** Opening DATA block **
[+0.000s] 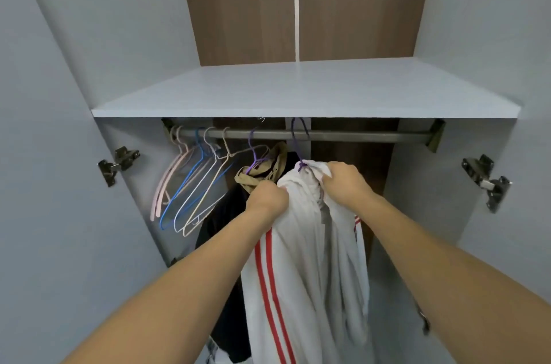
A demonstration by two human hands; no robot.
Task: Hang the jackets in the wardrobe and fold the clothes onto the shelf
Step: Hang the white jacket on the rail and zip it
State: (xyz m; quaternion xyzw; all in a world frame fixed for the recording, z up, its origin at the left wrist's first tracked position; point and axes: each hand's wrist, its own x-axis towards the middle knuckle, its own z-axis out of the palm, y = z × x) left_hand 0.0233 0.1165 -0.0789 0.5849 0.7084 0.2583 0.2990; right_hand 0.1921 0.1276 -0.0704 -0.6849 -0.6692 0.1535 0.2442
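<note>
Frame centre: left hand (268, 195) and right hand (346, 181) both pinching white jacket (307, 259) at shoulders. Seat purple hanger (298, 140) squarely on rail (357, 136).

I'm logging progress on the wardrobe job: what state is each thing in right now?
White jacket with red stripes: on the purple wire hanger, hooked over the grey metal rail.
Left hand: grips the jacket.
Right hand: grips its collar.
Olive and black garment: hung.
Pastel wire hangers: bare, on the rail.
Pale grey shelf: holds nothing.
</note>
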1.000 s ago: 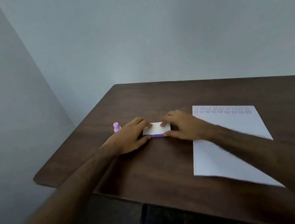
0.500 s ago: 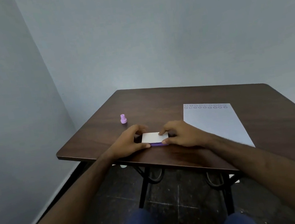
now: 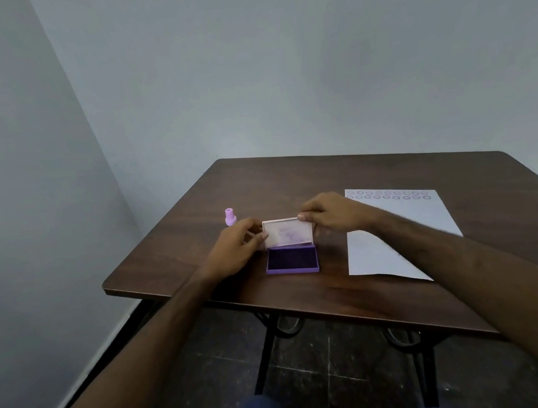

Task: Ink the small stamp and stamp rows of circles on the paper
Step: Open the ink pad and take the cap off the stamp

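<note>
Both hands, left hand (image 3: 239, 247) and right hand (image 3: 329, 212), pinch the ink pad's lid (image 3: 287, 232) upright, hiding fingertips.

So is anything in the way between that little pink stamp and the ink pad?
Nothing visible blocks it. The stamp stands free on the table, just beyond the left hand. The pad lies open, its lid held upright by both hands, the right hand at its top corner.
</note>
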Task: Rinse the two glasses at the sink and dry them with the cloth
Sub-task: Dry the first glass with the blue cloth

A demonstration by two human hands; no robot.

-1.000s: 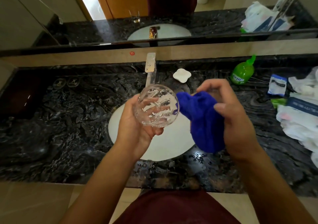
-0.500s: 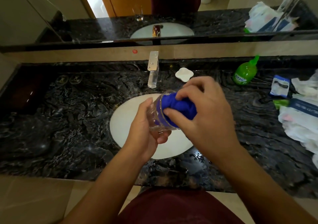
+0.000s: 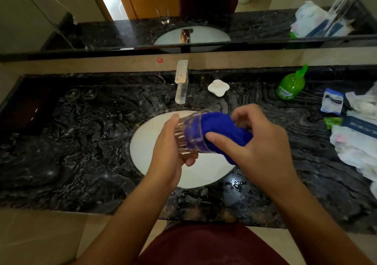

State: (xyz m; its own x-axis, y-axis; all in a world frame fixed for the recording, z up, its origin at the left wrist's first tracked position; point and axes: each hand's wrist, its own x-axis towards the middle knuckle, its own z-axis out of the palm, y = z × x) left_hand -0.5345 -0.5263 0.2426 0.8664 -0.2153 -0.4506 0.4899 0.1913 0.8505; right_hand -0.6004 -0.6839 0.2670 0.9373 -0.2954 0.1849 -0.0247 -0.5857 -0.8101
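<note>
Above a white sink basin [image 3: 155,142], the left hand [image 3: 169,152] grips a ribbed glass [image 3: 188,135] on its side. The right hand [image 3: 255,142] clutches a blue cloth [image 3: 222,128] stuffed into the glass's mouth.

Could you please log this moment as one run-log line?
step: drying | left hand: holds glass over sink | right hand: pushes cloth into glass

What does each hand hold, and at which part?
The left hand grips the glass around its base end. The right hand holds the blue cloth, stuffed into the glass mouth.
</note>
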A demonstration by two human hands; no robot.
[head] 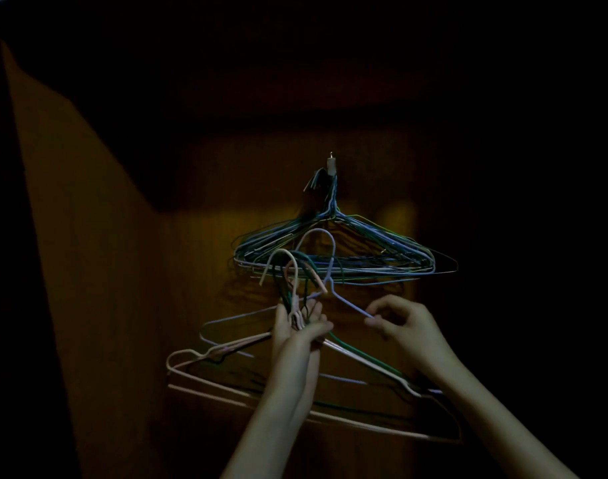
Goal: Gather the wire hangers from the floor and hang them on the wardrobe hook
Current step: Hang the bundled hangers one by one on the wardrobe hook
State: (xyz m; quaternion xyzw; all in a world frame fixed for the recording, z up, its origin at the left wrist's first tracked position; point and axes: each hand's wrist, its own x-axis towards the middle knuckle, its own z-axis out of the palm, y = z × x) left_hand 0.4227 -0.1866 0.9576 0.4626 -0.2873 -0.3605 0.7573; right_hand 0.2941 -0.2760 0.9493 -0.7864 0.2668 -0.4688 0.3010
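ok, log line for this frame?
left hand: grips hanger bunch | right hand: pinches lilac hanger | hook: loaded

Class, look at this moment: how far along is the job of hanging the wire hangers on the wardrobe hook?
Done: a thick bunch of hangers already hangs on the wardrobe hook. In hand: the left hand grips a handful of hangers by their necks, while the right hand pinches the lilac hanger. Left: hooking these on. The floor is out of view.

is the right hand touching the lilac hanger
Touching. The head view shows the right hand pinching the sloping shoulder wire of the lilac hanger between thumb and fingertips, with no gap visible.
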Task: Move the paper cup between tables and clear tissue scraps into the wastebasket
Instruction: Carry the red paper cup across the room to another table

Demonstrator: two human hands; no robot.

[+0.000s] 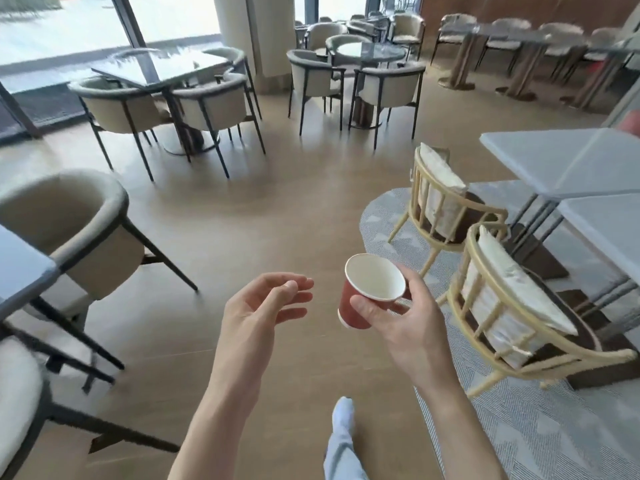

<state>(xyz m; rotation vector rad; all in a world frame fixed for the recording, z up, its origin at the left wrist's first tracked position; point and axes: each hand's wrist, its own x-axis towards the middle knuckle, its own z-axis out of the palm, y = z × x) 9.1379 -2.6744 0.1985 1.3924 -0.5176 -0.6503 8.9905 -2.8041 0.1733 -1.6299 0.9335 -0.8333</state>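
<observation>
— What's around?
— Cream slatted wooden chairs (446, 206) beside white square surfaces (568, 164), right.
— The cup?
— Red paper cup (360, 299), tilted, nothing inside, pinched in the right hand (401, 327) above the floor; left hand (259, 306) loose, holding nothing.

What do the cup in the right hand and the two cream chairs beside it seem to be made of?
Paper cup: likely paper, matte red outside, plain white inside, thin rolled rim. Cream chairs: apparently bamboo-style wood or rattan painted cream, with knobbly jointed spindles and pale fabric cushions.

Wood-tone floor (242, 209); grey-cream armchairs (211, 102) around glass tables (162, 67); bright windows (62, 26); patterned rug (519, 410) right.
</observation>
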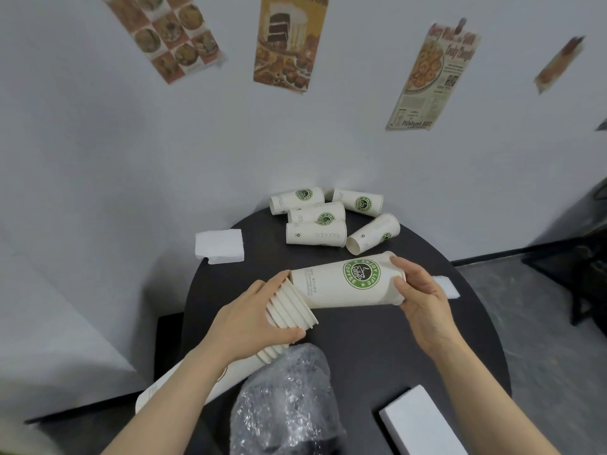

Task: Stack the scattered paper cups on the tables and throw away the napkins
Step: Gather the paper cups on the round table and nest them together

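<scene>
Head view, looking down on the round black table (377, 349). Your left hand (253, 318) wraps its fingers around the rims of a long nested stack of white paper cups (289, 310), whose lower end runs back beneath your left forearm and past the table's near-left edge. Your right hand (422, 298) grips the base end of a single white paper cup with a green "Enjoy Life Coffee" logo (348, 284); this cup lies nearly horizontal above the tabletop, its mouth fitted over the top of the stack.

Five loose white paper cups with the same logo (323, 218) lie on their sides at the far edge of the table, close to the grey wall (131, 159), several touching one another. A folded white napkin (220, 246) lies at the far-left edge, a second white napkin (445, 285) shows just behind your right hand, and a third white napkin (423, 421) lies at the near right. A crumpled clear plastic bag over a dark bin (289, 405) stands at the near edge between your forearms. Food posters (289, 44) hang on the wall.
</scene>
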Demonstrator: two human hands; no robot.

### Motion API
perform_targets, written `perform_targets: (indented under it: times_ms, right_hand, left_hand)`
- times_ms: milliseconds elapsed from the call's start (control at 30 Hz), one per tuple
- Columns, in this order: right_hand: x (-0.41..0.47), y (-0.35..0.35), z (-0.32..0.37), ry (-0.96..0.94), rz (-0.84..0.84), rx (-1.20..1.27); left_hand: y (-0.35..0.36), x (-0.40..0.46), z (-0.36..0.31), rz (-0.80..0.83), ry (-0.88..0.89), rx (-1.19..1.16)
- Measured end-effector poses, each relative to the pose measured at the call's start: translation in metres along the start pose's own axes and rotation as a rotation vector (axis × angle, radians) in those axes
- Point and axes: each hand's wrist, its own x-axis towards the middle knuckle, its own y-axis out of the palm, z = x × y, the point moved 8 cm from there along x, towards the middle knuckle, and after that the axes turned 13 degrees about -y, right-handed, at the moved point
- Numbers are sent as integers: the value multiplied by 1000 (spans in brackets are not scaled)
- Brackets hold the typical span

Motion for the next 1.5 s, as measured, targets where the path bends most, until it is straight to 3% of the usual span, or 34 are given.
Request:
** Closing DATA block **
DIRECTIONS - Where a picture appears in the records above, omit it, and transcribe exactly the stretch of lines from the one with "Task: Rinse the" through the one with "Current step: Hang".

ANSWER FOR THIS EXERCISE -
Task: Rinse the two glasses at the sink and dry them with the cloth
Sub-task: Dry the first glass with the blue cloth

A demonstration by two human hands; no robot.

-1.000s: 
-0.500s: 
+0.000s: 

State: (xyz m; its own x-axis, y-axis; all in a world frame fixed for the recording, z up, its origin at the left wrist's first tracked position; point and axes: each hand's wrist, its own x-axis towards the middle knuckle, its own z-axis out of the palm, y = z × x) left_hand -0.5345 -0.5263 0.2426 0.8664 -0.2153 -0.4506 0.4899 0.1913 0.8505; right_hand -0.6004 -0.6839 0.2670 0.9373 -0.2954 0.1849 -0.0247 -0.5857 -0.8101
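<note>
Above a white sink basin [image 3: 155,142], the left hand [image 3: 169,152] grips a ribbed glass [image 3: 188,135] on its side. The right hand [image 3: 255,142] clutches a blue cloth [image 3: 222,128] stuffed into the glass's mouth.

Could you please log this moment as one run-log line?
step: drying | left hand: holds glass over sink | right hand: pushes cloth into glass

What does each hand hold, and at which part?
The left hand grips the glass around its base end. The right hand holds the blue cloth, stuffed into the glass mouth.
</note>
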A demonstration by two human hands; no robot.
[head] 
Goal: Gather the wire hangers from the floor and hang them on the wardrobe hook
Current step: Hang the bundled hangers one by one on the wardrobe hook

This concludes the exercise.